Russian Ambassador Andrej Karlov is shot dead at a visit to a photo
exhibition in Ankara. A man shouting "Don't forget Aleppo! Don't forget Syria!"
shoots the ambassador in the back. Several other visitors must also have been
injured in the shootings inside the gallery. The murderer, a 22-year-old police
officer, is shot to death by special police officers. The Russian and Turkish
governments quickly agree not to let the murder affect relations between the
countries, which improved during the year and led to some cooperation on the war
in Syria. The Turkish government claims that the Gülen movement was behind the
Kurds are accused of attacking soldiers
14 soldiers are killed and over 50 people injured in a suicide attack against
a military bus in the city of Kayseri. The government says everything indicates
that the PKK was behind the attack. In what appears to have been revenge
attacks, 20 HDP offices are being attacked around the country. Several offices
are burned down, others are shelled. Police arrest nine people suspected of
participation in the attack against HDP. A few days later, the Kurdish TAK takes
on the attack on the soldiers.
13th of December
Official statistics show that GDP fell by 1.8 percent in the third quarter of
the year, compared with the same period in 2015. Consumer spending decreased by
3.2 percent and exports of goods and services by 7 percent. This is the first
downturn for the economy since 2009. The report is one of the clearest signs to
date that political instability following the coup attempt in July has
diminished residents' faith in the future.
Terrorist act in Istanbul
44 people are killed and 166 injured in what appears to be two concerted
explosions outside a football stadium in Istanbul. The assaults - a car bomb
followed by a suicide explosion - are aimed at police officers who have just
watched a match in the highest football league. At least 30 of the victims are
police. The government accuses the PKK of the attacks and swears revenge. As
with several previous similar assaults, it is the obscure Kurdish organization
TAK that takes on the deed. The authorities respond by arresting over 200 people
during raids in a large number of cities. A large proportion of those arrested
are reported to be members of or sympathizers of HDP. In addition, Turkish
flights are attacking what is described as guerrilla targets in northern Iraq.

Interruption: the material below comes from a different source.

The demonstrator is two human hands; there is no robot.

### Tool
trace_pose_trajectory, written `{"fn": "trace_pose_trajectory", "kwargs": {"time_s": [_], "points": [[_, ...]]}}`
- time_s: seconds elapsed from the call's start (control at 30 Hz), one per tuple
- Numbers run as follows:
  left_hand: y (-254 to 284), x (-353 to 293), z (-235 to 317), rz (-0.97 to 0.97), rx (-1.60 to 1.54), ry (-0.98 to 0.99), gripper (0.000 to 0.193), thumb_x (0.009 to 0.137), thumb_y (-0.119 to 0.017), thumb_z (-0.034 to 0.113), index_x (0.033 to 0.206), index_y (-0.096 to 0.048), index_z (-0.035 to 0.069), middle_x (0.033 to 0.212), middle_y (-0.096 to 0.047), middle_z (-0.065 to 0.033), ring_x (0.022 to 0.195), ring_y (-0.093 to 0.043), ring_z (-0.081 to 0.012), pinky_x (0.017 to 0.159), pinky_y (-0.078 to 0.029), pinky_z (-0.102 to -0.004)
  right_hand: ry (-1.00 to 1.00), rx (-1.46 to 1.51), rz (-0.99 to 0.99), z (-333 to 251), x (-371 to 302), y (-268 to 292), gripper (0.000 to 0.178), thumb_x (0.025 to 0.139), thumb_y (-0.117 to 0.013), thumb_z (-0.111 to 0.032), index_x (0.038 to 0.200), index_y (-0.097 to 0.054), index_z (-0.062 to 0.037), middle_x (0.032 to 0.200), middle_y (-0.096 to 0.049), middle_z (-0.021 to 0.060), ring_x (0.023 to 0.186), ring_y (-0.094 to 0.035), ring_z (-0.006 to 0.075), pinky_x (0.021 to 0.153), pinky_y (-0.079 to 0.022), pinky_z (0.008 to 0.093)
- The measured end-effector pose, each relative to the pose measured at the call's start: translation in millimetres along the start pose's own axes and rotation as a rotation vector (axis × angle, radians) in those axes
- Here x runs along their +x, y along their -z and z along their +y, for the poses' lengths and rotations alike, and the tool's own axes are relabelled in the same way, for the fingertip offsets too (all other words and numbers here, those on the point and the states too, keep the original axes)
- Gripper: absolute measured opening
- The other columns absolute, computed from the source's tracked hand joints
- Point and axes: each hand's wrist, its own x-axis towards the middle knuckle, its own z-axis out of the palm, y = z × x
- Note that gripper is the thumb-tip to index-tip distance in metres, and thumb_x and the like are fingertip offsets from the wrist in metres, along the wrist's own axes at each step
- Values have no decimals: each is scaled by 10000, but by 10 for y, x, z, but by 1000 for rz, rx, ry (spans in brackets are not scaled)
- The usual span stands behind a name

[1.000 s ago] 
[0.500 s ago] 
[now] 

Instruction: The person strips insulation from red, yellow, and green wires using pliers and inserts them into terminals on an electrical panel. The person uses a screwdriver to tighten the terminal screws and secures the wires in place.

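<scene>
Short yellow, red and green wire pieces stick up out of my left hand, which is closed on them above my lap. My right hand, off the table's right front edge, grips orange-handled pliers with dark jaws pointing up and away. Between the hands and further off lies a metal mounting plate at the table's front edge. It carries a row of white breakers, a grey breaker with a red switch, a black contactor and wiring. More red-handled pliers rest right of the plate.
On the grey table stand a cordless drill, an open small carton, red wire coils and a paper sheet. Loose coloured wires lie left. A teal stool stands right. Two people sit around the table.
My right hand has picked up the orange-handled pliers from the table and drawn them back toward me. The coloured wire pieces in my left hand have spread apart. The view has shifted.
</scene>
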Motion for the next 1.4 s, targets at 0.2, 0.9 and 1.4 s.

New constitution proposal clear
The ruling AKP submits a proposal to Parliament on 21 amendments to the
country's constitution. The biggest change is that the country is moving from a
parliamentary democracy to a system of strong presidential power. For the time
being, it is unclear whether the post of prime minister should be abolished.
According to the proposal, the president should be able to appoint one or more
vice presidents. The proposal is based on the AKP receiving parliamentary
support from at least 14 members of the nationalist party MHP. Both CHP and HDP
strongly oppose the proposal, which is described by CHP leader Kılıçdaroğlu as
"a regime change, not a system change". If Parliament votes on the proposal, it
will be a referendum on the issue, probably in the spring of 2017.
Tough expert criticism
The Council of Europe's constitutional experts, the Venice Commission, writes
in a report that the layoffs of state personnel following the coup attempt in
July contravene both the Turkish constitution and international law. According
to the experts, the dismissals are characterized by a high degree of randomness
and the collective punishments have meant that individual individuals have not
had their cases tried. At the same time, the European Judicial and Prosecutor's
Cooperation Organization (ENCJ) decides to exclude Turkey on the grounds that
the Turkish judicial system is no longer independent of the government.
Six-fold lifetime penalty is demanded for cupmakers
Prosecutors have requested six times a life sentence for 47 suspected coup
makers, 44 of whom are in custody. Among the crimes they are suspected of are
attempts to assassinate the president. The trial is to be conducted in the city
of Muğla in the southwest, in the province where the president lived in a hotel
that night when the coup attempt began. Erdoğan has claimed that he left the
hotel just 15 minutes before the soldiers came to kill him. It is unclear when
the trial will begin.
Teachers get their jobs back
About 6,000 teachers who were suspended from their services after the coup
attempt have returned to their jobs, the Ministry of Education says. More than
half of those who were taken off duty after 15 July.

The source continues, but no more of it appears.